* WHAT THIS TASK INVOLVES *
For the records below, the count of lines that hold "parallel" is required; give only that number.

Data items
╭──

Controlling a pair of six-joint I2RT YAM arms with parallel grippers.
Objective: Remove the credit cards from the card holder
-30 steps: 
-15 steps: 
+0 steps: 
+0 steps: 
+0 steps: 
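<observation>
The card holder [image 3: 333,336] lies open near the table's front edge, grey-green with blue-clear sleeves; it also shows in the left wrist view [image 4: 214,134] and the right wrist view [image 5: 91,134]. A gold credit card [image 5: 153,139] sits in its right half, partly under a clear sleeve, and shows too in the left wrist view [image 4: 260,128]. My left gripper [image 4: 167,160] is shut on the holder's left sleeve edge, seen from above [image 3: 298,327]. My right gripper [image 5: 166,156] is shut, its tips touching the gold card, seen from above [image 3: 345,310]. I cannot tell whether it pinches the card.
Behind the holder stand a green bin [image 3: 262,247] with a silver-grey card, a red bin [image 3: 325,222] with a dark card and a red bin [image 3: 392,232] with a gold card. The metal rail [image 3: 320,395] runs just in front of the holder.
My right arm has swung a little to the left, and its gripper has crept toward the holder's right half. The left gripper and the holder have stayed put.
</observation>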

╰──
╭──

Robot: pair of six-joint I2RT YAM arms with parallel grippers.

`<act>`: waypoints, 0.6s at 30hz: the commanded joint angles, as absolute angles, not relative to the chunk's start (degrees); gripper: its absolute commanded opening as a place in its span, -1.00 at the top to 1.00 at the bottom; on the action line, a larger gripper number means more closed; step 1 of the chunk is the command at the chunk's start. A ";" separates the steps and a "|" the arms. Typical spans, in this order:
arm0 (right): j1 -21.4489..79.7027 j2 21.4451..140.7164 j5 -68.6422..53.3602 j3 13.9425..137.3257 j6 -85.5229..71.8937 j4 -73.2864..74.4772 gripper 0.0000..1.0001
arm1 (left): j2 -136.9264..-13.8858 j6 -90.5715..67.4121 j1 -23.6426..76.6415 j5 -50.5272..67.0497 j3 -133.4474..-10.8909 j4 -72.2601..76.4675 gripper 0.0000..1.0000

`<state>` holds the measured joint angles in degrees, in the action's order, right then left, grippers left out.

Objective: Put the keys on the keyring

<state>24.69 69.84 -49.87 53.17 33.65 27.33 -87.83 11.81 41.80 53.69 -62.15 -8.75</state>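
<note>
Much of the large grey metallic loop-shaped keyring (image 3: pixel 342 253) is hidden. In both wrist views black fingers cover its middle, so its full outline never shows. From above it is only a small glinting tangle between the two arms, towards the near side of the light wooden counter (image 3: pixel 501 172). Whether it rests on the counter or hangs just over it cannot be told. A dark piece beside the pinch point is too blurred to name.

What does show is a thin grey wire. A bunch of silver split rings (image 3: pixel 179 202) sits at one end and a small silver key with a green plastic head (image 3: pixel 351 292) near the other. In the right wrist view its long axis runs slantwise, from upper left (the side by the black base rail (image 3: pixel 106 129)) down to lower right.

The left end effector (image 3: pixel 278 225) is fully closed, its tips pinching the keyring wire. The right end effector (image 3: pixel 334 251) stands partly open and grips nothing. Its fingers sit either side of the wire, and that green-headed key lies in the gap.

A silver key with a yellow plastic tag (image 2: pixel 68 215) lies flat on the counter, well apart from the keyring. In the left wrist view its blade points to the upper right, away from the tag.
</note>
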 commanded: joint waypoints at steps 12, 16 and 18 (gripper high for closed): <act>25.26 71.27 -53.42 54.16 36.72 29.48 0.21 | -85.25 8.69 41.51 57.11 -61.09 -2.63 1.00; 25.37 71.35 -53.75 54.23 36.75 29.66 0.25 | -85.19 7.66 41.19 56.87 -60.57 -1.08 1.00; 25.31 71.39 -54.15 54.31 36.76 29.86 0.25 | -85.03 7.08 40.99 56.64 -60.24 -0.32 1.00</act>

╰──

* WRITTEN ANSWER *
2